Content starts

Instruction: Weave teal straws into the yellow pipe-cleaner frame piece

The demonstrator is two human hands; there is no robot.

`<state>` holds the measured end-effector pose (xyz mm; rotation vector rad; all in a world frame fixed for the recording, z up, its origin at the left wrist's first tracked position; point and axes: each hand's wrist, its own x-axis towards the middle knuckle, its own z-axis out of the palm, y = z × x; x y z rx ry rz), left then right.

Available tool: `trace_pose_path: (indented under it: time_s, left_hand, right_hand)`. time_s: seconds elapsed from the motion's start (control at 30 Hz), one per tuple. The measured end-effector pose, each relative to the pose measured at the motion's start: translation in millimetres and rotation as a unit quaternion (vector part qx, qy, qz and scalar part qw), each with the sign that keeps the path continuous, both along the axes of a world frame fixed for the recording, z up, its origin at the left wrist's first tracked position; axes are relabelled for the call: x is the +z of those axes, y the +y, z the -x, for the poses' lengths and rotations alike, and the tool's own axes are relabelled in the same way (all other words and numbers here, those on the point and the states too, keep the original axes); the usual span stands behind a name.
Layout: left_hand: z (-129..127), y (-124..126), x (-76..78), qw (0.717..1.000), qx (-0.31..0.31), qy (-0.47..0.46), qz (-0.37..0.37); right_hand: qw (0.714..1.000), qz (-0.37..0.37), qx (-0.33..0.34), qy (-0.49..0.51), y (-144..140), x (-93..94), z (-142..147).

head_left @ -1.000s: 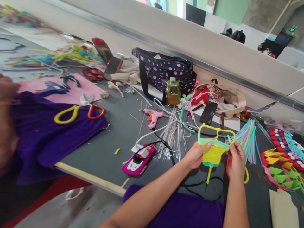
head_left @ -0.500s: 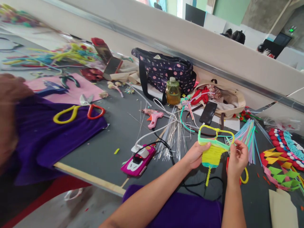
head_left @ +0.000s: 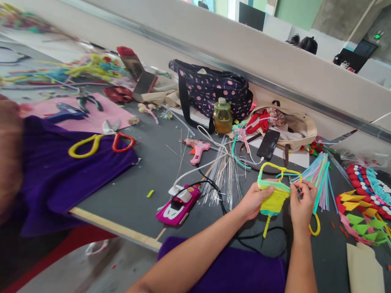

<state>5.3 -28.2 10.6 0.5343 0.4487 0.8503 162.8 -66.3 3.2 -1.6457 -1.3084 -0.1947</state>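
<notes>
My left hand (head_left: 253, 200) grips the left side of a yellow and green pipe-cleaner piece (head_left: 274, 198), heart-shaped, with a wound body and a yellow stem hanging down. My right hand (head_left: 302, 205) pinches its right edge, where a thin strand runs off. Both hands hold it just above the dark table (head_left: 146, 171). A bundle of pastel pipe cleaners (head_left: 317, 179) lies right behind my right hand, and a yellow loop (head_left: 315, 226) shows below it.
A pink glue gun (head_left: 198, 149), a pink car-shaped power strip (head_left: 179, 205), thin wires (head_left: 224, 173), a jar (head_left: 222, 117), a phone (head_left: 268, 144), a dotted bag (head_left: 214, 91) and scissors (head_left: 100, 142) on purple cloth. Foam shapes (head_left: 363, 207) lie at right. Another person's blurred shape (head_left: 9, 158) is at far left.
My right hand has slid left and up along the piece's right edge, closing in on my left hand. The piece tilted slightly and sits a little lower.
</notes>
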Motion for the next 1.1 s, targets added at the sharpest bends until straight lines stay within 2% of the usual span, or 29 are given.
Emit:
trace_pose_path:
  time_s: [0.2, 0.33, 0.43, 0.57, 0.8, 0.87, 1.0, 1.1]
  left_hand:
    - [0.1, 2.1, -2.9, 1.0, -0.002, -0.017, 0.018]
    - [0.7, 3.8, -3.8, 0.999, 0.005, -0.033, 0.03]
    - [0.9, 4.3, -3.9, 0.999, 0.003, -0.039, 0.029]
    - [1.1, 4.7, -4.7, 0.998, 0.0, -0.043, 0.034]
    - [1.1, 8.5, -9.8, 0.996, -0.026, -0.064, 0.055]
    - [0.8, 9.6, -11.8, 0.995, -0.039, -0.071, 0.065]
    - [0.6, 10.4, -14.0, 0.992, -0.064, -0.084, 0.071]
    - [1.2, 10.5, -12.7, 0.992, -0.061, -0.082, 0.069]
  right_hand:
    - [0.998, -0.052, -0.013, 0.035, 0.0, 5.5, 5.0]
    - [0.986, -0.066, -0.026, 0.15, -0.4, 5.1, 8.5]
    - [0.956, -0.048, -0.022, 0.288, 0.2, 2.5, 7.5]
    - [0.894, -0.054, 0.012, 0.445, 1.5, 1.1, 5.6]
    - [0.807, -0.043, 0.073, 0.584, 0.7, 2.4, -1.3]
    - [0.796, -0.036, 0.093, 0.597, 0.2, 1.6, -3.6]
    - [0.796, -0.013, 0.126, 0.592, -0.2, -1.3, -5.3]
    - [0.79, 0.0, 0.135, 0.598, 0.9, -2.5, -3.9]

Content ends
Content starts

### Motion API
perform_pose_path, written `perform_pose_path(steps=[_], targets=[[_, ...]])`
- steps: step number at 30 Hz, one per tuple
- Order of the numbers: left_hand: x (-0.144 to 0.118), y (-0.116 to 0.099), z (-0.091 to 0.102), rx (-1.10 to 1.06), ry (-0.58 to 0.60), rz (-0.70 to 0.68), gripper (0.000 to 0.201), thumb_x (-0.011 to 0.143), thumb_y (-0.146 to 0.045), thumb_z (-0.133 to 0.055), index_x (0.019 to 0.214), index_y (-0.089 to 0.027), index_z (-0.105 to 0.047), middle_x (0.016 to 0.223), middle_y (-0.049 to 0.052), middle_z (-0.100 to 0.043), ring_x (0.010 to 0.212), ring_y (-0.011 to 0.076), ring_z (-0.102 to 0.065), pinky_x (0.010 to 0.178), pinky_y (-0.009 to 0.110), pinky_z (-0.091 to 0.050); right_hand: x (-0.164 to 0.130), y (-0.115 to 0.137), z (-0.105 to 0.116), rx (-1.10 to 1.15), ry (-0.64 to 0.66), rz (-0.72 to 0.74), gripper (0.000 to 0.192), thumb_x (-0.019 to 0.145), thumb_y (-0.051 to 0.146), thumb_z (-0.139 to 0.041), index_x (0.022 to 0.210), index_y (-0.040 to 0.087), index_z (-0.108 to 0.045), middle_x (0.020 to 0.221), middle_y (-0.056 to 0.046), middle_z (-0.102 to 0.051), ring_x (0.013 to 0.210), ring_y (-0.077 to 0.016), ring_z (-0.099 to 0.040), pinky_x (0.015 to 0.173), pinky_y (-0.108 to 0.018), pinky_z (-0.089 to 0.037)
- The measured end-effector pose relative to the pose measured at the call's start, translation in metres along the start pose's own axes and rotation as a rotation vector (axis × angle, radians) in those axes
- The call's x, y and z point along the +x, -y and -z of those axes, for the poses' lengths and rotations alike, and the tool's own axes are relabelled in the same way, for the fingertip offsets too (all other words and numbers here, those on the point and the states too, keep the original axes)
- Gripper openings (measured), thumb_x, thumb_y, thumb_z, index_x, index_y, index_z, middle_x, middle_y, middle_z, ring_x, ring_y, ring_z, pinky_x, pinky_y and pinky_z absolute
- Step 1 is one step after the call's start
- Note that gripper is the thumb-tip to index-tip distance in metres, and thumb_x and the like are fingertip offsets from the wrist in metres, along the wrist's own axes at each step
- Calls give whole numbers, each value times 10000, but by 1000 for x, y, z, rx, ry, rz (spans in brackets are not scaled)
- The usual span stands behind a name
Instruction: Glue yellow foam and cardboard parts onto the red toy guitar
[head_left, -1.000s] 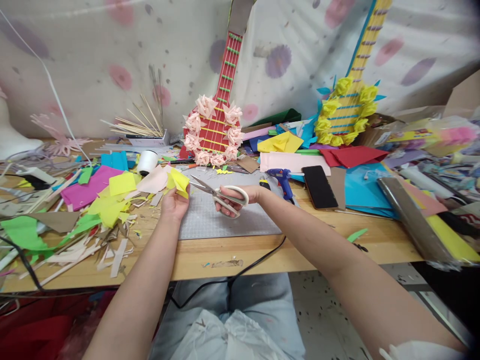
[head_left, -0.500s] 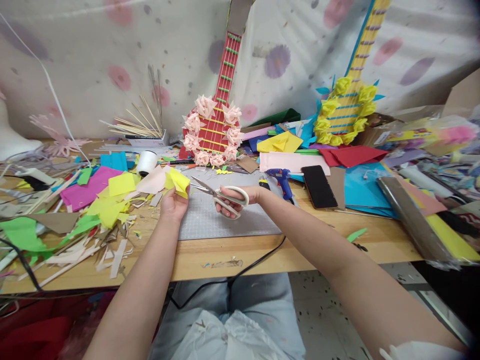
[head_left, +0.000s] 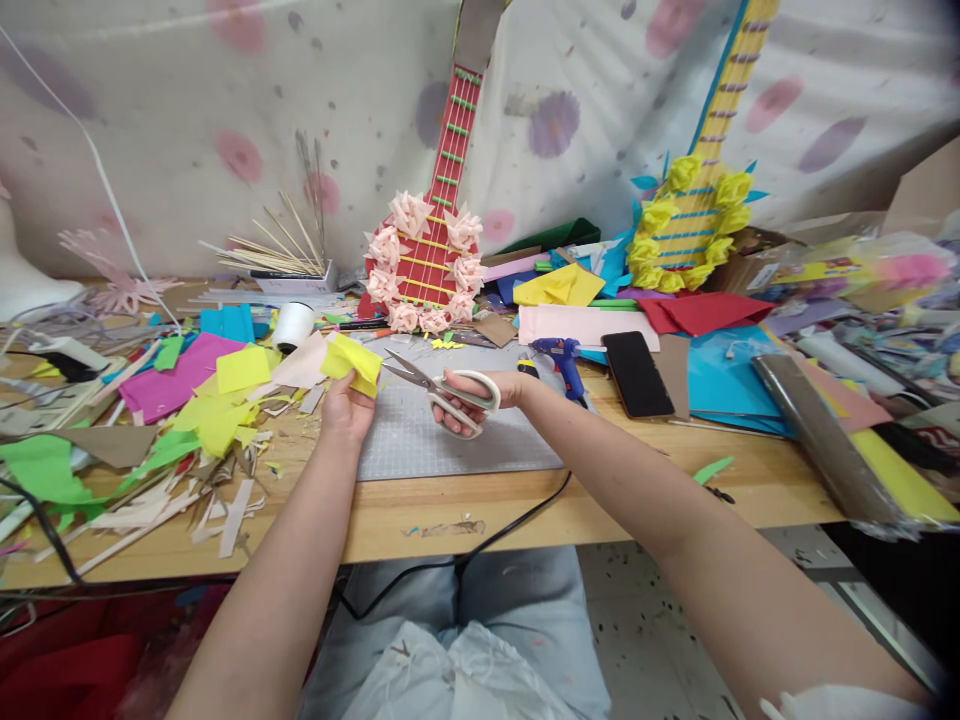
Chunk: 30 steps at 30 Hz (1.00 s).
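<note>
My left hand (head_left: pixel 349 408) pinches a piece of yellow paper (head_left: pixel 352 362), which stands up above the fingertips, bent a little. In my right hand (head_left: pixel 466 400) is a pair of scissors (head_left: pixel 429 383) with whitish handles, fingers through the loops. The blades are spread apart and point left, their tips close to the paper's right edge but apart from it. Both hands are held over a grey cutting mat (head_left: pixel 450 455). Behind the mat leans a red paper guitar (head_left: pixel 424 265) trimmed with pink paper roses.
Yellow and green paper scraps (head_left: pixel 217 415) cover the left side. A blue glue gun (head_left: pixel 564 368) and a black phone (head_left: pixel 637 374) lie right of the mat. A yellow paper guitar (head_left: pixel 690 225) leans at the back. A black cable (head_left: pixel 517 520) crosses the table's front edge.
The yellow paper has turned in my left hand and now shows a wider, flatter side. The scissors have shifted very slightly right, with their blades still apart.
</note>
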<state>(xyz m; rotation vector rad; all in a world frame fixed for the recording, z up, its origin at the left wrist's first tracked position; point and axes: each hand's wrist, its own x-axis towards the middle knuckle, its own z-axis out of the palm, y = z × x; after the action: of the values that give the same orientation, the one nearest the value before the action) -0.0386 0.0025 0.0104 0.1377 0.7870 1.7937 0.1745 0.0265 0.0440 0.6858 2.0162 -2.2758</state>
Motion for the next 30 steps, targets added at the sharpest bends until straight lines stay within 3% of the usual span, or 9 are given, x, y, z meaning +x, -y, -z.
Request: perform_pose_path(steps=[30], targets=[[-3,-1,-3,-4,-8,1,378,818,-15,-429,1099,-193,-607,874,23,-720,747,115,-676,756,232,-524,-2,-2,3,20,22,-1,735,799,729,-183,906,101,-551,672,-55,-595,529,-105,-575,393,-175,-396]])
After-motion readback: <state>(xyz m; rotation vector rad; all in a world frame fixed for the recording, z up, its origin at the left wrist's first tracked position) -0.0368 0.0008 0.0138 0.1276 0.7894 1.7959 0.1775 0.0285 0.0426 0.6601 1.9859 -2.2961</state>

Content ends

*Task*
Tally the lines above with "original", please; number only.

*Task output*
2